|
Home > Archive > Data Storage > November 2004 > Is the RAID-5 write penalty really necessary?
You are viewing an archived Text-only version of the thread.
To view this thread in it's original format and/or if you want to reply to
this thread please [click here]
| Author |
Is the RAID-5 write penalty really necessary?
|
|
| Adam Megacz 2004-11-13, 2:45 am |
|
No really, I checked the FAQ on this.
I understand the reason for the RAID-5 write penalty. What I don't
understand is this: why not just set the block size to (N-1)*blocksize
(where N is the number of drives in the array and blocksize is the
hardware-level block size).
Since you can only write full blocks, there's never any need to read
back the underlying parity -- because you know that if you're writing
to a given slice on any particular drive, you're also certain that
you'll be overwriting the corresponding slice on all the other drives.

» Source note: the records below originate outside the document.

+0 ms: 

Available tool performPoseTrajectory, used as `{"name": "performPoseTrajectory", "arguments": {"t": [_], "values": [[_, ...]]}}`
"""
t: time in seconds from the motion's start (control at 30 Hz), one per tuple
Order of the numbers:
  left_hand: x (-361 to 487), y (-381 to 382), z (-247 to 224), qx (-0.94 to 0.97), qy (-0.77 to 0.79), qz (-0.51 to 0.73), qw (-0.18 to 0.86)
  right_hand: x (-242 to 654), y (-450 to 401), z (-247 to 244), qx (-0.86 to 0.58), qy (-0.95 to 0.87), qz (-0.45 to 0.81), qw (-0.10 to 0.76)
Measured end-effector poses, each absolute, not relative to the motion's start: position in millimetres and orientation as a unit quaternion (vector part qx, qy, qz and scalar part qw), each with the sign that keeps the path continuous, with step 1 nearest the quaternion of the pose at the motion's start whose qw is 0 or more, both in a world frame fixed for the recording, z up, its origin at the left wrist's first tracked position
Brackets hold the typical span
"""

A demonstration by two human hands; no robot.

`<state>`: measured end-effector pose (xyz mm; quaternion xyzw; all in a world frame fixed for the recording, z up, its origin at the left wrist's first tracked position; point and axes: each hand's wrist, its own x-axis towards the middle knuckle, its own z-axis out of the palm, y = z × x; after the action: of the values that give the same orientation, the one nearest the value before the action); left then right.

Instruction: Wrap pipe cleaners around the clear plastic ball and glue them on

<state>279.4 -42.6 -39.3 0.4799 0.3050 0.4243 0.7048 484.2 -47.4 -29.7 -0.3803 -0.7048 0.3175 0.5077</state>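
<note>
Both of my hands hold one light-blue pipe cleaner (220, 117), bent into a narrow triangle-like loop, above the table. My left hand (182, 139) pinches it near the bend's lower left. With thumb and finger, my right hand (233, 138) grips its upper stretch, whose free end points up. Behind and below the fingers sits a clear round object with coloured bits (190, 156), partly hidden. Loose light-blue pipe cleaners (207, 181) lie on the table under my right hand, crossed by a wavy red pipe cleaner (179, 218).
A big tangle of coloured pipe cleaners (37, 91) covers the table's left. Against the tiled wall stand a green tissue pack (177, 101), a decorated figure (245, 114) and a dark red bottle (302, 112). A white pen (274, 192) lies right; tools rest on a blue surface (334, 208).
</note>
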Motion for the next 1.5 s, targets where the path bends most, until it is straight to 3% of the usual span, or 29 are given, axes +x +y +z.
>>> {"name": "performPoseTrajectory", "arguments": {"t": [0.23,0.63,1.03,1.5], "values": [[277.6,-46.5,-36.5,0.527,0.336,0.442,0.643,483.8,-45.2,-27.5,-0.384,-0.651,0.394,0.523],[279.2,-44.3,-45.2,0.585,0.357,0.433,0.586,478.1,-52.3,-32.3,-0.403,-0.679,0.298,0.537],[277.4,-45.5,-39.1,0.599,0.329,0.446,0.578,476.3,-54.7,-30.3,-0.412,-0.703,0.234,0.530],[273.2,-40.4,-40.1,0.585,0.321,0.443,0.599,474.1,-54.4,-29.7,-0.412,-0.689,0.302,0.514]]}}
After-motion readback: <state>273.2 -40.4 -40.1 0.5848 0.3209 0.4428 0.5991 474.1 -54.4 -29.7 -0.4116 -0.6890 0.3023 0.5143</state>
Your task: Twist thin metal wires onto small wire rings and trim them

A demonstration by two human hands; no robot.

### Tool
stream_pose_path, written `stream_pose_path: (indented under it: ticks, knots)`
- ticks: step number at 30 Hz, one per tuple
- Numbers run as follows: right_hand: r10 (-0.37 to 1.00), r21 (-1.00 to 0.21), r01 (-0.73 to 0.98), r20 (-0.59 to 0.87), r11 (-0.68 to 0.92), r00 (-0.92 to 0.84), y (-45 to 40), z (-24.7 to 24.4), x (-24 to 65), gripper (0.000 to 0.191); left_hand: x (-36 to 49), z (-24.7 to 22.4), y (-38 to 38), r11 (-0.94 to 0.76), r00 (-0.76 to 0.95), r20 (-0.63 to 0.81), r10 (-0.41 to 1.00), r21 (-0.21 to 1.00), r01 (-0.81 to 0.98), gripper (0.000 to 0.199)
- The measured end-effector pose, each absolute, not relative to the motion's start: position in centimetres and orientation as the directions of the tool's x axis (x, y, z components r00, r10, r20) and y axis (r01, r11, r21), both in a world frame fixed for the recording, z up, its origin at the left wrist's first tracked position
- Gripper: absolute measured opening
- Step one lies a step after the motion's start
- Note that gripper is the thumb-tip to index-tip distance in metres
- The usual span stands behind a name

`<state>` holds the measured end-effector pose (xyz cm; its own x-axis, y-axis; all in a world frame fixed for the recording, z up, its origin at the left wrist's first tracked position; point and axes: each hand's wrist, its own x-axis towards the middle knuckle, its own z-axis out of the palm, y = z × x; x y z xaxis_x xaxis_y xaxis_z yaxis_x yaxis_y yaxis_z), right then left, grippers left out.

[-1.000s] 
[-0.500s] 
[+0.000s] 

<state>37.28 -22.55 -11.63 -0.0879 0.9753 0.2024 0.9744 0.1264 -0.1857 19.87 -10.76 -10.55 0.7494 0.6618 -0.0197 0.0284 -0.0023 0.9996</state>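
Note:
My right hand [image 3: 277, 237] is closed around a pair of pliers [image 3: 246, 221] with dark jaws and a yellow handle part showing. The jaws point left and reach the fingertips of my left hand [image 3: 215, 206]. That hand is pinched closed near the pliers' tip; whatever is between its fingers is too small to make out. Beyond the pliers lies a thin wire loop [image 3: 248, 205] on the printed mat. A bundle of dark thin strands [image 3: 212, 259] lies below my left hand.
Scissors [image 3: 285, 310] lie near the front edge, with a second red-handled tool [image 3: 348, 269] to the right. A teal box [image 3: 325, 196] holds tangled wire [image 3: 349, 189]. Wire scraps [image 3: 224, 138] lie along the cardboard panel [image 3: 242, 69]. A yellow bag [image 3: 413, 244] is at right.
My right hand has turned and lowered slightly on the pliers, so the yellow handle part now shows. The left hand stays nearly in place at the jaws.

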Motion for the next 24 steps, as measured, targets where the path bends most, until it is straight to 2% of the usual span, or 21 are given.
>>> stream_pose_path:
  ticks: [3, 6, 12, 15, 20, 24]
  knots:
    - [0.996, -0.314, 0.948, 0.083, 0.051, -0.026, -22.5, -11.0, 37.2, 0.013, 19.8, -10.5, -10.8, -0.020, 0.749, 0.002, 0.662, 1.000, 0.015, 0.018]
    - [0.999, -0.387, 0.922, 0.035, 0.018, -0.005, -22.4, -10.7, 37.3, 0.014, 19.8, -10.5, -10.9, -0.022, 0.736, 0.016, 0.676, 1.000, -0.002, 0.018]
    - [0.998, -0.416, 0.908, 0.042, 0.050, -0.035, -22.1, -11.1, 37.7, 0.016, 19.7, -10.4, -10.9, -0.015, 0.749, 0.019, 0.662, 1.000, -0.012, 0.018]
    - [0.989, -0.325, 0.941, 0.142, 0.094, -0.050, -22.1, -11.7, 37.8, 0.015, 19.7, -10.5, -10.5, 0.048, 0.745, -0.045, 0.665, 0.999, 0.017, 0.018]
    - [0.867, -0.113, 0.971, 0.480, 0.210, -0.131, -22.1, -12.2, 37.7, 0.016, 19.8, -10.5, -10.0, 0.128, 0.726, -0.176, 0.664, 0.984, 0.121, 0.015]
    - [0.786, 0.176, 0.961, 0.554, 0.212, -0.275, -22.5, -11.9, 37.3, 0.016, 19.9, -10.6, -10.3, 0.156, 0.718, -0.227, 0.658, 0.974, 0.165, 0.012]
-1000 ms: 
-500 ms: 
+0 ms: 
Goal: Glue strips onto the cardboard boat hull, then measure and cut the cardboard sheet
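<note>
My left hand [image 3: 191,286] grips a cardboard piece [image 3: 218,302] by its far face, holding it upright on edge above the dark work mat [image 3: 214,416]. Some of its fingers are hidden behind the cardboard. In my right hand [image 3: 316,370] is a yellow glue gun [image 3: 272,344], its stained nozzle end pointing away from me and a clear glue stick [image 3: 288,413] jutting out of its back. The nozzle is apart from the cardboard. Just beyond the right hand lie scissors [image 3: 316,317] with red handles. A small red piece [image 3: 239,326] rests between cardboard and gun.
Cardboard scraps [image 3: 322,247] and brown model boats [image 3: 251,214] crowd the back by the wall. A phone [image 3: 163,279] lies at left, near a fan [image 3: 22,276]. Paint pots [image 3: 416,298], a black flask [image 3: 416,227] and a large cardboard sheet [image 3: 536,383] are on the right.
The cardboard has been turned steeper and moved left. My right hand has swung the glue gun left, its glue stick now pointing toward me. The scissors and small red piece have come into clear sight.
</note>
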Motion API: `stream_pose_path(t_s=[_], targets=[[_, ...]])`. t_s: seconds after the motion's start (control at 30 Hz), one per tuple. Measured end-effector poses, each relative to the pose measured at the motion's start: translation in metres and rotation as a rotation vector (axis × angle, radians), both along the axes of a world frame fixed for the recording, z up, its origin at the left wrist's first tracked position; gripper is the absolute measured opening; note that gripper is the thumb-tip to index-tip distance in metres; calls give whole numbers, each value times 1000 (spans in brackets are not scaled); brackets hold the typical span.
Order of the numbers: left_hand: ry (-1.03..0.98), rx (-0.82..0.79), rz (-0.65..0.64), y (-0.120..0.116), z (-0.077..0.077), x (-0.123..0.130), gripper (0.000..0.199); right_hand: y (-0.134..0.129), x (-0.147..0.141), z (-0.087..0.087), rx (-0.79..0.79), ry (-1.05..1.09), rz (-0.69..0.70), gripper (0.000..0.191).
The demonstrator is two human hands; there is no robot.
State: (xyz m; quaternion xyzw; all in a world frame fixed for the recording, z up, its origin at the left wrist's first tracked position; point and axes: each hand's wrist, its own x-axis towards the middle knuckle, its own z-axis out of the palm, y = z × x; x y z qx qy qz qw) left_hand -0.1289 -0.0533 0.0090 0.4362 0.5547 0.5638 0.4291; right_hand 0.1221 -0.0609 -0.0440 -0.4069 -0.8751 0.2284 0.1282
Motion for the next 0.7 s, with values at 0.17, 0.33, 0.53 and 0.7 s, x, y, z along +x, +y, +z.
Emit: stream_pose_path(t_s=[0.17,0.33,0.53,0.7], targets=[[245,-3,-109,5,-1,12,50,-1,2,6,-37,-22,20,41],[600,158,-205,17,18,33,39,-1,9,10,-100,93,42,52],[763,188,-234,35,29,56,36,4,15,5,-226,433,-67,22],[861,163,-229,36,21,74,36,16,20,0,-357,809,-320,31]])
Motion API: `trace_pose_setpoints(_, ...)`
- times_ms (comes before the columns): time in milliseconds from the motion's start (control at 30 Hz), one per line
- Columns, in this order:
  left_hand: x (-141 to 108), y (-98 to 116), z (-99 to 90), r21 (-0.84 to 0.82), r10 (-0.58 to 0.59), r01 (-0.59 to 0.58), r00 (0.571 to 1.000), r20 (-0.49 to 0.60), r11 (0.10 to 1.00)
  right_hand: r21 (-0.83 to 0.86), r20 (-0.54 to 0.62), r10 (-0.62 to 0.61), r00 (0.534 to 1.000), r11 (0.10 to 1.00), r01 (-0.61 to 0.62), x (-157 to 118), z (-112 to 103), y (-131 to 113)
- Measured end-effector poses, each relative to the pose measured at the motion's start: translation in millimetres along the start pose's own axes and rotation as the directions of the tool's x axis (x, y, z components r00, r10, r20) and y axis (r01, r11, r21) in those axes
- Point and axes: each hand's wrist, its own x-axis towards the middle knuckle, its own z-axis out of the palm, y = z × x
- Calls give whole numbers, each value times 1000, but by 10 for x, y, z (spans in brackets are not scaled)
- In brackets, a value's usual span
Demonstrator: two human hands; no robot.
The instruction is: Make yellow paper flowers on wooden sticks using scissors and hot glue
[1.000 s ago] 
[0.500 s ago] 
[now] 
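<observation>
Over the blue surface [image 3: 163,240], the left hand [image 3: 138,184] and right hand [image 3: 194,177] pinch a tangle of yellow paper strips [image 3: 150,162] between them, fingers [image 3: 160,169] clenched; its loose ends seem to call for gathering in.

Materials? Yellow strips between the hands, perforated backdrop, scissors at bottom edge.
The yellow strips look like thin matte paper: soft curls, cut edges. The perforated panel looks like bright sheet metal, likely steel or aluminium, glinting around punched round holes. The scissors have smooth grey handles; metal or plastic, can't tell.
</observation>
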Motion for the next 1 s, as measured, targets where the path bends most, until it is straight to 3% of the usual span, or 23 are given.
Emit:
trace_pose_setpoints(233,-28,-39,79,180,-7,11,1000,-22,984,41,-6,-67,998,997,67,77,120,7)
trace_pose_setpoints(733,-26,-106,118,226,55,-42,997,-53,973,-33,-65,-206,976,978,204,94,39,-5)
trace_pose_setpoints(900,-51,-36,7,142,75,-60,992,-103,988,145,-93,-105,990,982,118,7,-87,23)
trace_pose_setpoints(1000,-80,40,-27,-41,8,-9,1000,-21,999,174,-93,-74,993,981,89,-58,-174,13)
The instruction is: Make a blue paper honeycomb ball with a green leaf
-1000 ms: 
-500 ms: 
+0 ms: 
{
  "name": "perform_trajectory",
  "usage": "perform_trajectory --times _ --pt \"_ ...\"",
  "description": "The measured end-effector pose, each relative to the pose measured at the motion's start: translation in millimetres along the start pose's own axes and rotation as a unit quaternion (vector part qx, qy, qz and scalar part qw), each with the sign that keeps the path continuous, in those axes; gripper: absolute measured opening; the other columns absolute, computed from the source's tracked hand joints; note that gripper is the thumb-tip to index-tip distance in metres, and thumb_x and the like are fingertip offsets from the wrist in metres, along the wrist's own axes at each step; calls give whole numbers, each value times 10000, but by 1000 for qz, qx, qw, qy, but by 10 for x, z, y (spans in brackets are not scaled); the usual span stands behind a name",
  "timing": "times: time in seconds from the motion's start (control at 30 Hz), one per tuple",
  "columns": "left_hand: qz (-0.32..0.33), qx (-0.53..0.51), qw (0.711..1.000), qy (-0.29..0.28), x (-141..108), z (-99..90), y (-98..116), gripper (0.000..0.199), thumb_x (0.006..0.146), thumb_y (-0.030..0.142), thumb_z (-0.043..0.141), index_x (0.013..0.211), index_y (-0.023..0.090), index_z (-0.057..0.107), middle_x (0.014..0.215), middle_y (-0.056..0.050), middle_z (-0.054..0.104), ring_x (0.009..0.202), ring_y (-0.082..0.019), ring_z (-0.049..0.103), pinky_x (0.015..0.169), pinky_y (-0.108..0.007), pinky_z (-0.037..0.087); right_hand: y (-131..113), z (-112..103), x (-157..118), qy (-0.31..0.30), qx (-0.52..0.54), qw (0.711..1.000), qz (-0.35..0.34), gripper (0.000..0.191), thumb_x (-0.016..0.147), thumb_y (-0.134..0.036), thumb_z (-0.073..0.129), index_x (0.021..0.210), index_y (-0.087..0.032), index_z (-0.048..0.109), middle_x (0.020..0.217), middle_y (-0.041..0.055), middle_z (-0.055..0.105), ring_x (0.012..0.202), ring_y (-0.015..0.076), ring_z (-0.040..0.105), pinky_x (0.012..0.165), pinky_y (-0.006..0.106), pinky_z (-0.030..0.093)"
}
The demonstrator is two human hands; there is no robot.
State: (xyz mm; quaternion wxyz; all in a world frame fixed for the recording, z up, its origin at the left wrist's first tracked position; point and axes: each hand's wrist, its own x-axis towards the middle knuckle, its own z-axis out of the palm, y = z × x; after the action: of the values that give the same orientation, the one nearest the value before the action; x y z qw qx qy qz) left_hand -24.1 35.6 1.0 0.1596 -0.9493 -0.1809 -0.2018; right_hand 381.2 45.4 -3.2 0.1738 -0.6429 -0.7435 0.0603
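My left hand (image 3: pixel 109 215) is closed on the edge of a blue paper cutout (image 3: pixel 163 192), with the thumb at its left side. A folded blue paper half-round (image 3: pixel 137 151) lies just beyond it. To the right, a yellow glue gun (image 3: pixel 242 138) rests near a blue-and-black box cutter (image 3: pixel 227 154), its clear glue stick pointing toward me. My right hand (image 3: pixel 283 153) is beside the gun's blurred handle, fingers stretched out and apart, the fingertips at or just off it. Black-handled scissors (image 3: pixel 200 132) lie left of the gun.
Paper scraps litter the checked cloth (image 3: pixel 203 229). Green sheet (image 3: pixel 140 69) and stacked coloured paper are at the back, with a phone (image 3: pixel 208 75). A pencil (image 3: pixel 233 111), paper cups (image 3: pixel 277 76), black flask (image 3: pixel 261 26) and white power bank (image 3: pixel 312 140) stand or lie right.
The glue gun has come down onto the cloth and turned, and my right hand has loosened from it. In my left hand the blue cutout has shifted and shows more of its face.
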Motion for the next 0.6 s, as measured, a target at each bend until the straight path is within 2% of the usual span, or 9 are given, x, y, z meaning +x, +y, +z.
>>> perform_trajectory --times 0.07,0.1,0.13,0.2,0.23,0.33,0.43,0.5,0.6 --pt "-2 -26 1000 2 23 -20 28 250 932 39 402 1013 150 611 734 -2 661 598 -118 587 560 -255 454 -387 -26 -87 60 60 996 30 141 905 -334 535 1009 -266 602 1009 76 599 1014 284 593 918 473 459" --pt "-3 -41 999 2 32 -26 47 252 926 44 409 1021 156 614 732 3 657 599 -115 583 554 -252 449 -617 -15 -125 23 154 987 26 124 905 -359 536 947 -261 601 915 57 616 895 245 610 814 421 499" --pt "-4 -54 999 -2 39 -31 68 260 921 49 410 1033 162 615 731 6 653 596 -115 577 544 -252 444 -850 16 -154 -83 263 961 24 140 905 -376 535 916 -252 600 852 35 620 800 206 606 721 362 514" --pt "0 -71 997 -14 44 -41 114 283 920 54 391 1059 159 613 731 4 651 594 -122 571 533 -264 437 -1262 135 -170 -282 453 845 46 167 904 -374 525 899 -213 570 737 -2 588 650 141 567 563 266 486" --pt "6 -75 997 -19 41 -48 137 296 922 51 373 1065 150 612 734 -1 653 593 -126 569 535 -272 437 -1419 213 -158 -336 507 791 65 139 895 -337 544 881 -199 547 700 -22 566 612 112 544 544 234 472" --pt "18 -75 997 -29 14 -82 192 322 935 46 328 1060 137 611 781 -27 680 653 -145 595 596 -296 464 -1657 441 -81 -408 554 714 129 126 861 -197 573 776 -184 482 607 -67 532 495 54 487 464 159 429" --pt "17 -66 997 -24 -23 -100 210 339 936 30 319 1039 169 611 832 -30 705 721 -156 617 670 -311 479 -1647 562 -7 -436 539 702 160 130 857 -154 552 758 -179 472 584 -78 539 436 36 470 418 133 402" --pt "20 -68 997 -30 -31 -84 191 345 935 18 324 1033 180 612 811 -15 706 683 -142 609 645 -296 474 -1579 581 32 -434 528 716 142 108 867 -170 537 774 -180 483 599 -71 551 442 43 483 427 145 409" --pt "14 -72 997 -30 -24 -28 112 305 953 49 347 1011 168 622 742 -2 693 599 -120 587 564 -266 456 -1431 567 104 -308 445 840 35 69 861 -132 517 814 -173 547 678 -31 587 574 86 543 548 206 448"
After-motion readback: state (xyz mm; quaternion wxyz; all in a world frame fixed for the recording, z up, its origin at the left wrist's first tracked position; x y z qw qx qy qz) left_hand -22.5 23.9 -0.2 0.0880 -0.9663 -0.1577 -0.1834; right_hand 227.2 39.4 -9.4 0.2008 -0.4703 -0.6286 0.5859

So, I guess my quesiton is: why not just make the block size bigger
and never read before writing?
I think I saw a paper on something similar dubbed "RAID 3.5", but
haven't seen an implementation of it yet.
- a
--
I wrote my own mail server and it still has a few bugs.
If you send me a message and it bounces, please forward the
bounce message to megacz@gmail.com. Thanks!
| |
| Malcolm Weir 2004-11-14, 2:45 am |
| On Fri, 12 Nov 2004 20:41:05 -0800, Adam Megacz <adam@megacz.com>
wrote:
>No really, I checked the FAQ on this.
>
>I understand the reason for the RAID-5 write penalty. What I don't
>understand is this: why not just set the block size to (N-1)*blocksize
>(where N is the number of drives in the array and blocksize is the
>hardware-level block size).
>
>Since you can only write full blocks, there's never any need to read
>back the underlying parity -- because you know that if you're writing
>to a given slice on any particular drive, you're also certain that
>you'll be overwriting the corresponding slice on all the other drives.
>
>So, I guess my quesiton is: why not just make the block size bigger
>and never read before writing?
Why mess with the block size? You can simply hold off updating a
block to see if the adjacent block is coming along from the host, and
if it his, repeat until the entire stripe needs to be written. Then
generate parity and splat away. It's usually referred to as "full
stripe optimization" or something similar.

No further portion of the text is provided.